Exercise directions: Could you return the data below exactly as it appears?

Data provided:
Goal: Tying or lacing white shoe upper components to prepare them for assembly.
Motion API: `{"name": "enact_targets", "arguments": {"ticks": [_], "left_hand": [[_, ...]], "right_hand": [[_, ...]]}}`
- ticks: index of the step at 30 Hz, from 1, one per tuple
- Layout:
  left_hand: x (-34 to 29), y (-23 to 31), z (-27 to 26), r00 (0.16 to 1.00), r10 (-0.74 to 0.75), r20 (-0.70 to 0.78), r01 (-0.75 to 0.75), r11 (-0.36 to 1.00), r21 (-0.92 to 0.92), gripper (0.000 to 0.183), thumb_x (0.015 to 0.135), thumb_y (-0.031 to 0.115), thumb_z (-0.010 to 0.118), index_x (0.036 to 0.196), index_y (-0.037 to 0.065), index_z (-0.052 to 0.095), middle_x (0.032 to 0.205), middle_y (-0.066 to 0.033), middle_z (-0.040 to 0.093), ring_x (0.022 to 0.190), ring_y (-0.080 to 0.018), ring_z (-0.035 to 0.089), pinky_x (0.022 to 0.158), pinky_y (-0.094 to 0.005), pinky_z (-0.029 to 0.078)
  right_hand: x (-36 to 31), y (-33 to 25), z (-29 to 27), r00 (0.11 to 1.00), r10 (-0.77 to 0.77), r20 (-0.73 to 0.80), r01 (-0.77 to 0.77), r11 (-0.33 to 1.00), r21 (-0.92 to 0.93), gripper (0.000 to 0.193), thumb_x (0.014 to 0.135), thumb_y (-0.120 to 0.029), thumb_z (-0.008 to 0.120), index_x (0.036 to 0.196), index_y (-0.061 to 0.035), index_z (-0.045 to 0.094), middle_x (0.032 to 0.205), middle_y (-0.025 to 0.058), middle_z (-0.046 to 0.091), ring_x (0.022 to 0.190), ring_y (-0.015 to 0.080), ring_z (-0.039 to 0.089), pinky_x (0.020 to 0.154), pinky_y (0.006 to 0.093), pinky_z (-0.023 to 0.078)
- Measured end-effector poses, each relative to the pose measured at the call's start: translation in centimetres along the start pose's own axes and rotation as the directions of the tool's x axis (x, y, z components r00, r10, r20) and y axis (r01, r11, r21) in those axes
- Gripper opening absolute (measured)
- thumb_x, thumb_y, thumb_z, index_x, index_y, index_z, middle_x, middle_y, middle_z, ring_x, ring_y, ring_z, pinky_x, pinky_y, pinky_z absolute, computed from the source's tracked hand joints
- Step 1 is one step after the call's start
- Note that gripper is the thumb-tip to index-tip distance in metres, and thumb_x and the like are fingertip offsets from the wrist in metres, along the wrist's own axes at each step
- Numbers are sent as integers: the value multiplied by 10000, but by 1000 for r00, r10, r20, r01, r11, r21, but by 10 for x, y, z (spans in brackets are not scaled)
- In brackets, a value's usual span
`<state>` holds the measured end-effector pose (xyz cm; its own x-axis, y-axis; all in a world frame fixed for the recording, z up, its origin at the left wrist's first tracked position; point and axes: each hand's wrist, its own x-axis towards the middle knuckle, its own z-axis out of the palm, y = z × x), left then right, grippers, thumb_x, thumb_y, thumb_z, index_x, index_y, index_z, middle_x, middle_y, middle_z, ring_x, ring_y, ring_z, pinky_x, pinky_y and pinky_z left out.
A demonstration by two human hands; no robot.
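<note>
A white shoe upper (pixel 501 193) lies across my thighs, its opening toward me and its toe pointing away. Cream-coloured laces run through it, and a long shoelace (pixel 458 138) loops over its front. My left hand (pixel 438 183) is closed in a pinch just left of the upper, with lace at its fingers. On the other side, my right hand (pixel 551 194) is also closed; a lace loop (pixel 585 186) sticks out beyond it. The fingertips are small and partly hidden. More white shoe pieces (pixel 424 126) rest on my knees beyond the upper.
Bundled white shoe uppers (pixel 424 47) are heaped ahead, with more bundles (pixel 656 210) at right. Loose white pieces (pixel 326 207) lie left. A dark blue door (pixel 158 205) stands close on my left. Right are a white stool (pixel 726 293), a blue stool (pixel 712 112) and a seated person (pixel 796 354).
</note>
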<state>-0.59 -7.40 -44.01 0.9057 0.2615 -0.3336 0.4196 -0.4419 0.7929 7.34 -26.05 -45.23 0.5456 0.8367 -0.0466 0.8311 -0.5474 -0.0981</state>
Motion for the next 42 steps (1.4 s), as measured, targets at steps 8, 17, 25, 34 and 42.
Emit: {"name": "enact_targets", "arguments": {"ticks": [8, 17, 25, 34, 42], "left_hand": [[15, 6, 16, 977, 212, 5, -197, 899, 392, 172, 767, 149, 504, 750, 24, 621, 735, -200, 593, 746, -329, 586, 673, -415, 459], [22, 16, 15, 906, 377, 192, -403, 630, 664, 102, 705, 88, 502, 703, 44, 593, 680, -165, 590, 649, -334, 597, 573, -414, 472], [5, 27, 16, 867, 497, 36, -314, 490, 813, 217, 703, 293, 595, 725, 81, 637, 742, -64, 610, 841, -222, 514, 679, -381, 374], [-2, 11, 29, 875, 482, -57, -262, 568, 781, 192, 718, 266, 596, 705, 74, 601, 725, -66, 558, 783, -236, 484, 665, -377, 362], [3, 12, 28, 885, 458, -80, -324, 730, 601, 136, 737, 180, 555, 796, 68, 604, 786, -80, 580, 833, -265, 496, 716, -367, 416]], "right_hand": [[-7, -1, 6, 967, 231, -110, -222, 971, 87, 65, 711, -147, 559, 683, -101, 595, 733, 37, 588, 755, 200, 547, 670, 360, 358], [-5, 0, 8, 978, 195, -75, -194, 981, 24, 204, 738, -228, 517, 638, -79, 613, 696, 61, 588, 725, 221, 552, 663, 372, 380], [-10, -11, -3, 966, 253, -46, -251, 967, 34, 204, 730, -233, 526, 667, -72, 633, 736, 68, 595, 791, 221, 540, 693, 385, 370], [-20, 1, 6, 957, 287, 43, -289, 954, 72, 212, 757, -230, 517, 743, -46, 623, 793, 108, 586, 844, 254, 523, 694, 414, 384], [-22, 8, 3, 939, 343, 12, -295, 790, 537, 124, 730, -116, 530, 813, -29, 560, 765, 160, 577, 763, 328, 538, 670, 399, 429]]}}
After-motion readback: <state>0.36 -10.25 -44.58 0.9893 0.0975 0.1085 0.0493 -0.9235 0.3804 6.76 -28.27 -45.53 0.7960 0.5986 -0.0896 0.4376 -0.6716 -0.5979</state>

Reply:
Goal: Tying or lacing white shoe upper components to prepare them for assembly.
Motion API: `{"name": "enact_targets", "arguments": {"ticks": [_], "left_hand": [[_, ...]], "right_hand": [[_, ...]]}}`
- ticks: index of the step at 30 Hz, from 1, one per tuple
- Layout:
  left_hand: x (-34 to 29), y (-23 to 31), z (-27 to 26), r00 (0.16 to 1.00), r10 (-0.74 to 0.75), r20 (-0.70 to 0.78), r01 (-0.75 to 0.75), r11 (-0.36 to 1.00), r21 (-0.92 to 0.92), gripper (0.000 to 0.183), thumb_x (0.015 to 0.135), thumb_y (-0.031 to 0.115), thumb_z (-0.010 to 0.118), index_x (0.036 to 0.196), index_y (-0.037 to 0.065), index_z (-0.052 to 0.095), middle_x (0.032 to 0.205), middle_y (-0.066 to 0.033), middle_z (-0.040 to 0.093), ring_x (0.022 to 0.190), ring_y (-0.080 to 0.018), ring_z (-0.035 to 0.089), pinky_x (0.022 to 0.158), pinky_y (-0.094 to 0.005), pinky_z (-0.029 to 0.078)
  right_hand: x (-36 to 31), y (-33 to 25), z (-29 to 27), r00 (0.11 to 1.00), r10 (-0.77 to 0.77), r20 (-0.73 to 0.80), r01 (-0.77 to 0.77), r11 (-0.33 to 1.00), r21 (-0.92 to 0.93), gripper (0.000 to 0.193), thumb_x (0.014 to 0.135), thumb_y (-0.120 to 0.029), thumb_z (-0.008 to 0.120), index_x (0.036 to 0.196), index_y (-0.061 to 0.035), index_z (-0.045 to 0.094), middle_x (0.032 to 0.205), middle_y (-0.025 to 0.058), middle_z (-0.046 to 0.091), ring_x (0.022 to 0.190), ring_y (-0.015 to 0.080), ring_z (-0.039 to 0.089), pinky_x (0.020 to 0.154), pinky_y (0.006 to 0.093), pinky_z (-0.023 to 0.078)
- Measured end-effector poses, each relative to the pose measured at the call's start: translation in centimetres along the start pose's own axes and rotation as the directions of the tool's x axis (x, y, z components r00, r10, r20) and y axis (r01, r11, r21) in those axes
- Gripper opening absolute (measured)
- thumb_x, thumb_y, thumb_z, index_x, index_y, index_z, middle_x, middle_y, middle_z, ring_x, ring_y, ring_z, pinky_x, pinky_y, pinky_z absolute, computed from the source's tracked hand joints
- Step 1 is one step after the call's start
- Note that gripper is the thumb-tip to index-tip distance in metres, and thumb_x and the like are fingertip offsets from the wrist in metres, along the wrist's own axes at each step
- Numbers are sent as integers: the value multiplied by 10000, but by 1000 for r00, r10, r20, r01, r11, r21, but by 10 for x, y, z (spans in brackets are not scaled)
- In brackets, a value's usual span
`<state>` holds the measured end-effector pose (xyz cm; its own x-axis, y-axis; all in a world frame fixed for the recording, z up, its origin at the left wrist's first tracked position; point and axes: each hand's wrist, its own x-axis towards the middle knuckle, its own z-axis out of the palm, y = z × x), left then right, grippers, thumb_x, thumb_y, thumb_z, index_x, index_y, index_z, middle_x, middle_y, middle_z, ring_x, ring_y, ring_z, pinky_x, pinky_y and pinky_z left out.
A demonstration by two human hands; no robot.
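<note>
A white shoe upper (pixel 501 193) lies across my thighs, its opening toward me and its toe pointing away. Cream-coloured laces run through it, and a long shoelace (pixel 458 138) loops over its front. My left hand (pixel 438 183) is closed in a pinch just left of the upper, with lace at its fingers. On the other side, my right hand (pixel 551 194) is also closed; a lace loop (pixel 585 186) sticks out beyond it. The fingertips are small and partly hidden. More white shoe pieces (pixel 424 126) rest on my knees beyond the upper.
Bundled white shoe uppers (pixel 424 47) are heaped ahead, with more bundles (pixel 656 210) at right. Loose white pieces (pixel 326 207) lie left. A dark blue door (pixel 158 205) stands close on my left. Right are a white stool (pixel 726 293), a blue stool (pixel 712 112) and a seated person (pixel 796 354).
</note>
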<state>-0.59 -7.40 -44.01 0.9057 0.2615 -0.3336 0.4196 -0.4419 0.7929 7.34 -26.05 -45.23 0.5456 0.8367 -0.0466 0.8311 -0.5474 -0.0981</state>
Motion for the next 42 steps (1.4 s), as measured, targets at steps 8, 17, 25, 34 and 42.
Emit: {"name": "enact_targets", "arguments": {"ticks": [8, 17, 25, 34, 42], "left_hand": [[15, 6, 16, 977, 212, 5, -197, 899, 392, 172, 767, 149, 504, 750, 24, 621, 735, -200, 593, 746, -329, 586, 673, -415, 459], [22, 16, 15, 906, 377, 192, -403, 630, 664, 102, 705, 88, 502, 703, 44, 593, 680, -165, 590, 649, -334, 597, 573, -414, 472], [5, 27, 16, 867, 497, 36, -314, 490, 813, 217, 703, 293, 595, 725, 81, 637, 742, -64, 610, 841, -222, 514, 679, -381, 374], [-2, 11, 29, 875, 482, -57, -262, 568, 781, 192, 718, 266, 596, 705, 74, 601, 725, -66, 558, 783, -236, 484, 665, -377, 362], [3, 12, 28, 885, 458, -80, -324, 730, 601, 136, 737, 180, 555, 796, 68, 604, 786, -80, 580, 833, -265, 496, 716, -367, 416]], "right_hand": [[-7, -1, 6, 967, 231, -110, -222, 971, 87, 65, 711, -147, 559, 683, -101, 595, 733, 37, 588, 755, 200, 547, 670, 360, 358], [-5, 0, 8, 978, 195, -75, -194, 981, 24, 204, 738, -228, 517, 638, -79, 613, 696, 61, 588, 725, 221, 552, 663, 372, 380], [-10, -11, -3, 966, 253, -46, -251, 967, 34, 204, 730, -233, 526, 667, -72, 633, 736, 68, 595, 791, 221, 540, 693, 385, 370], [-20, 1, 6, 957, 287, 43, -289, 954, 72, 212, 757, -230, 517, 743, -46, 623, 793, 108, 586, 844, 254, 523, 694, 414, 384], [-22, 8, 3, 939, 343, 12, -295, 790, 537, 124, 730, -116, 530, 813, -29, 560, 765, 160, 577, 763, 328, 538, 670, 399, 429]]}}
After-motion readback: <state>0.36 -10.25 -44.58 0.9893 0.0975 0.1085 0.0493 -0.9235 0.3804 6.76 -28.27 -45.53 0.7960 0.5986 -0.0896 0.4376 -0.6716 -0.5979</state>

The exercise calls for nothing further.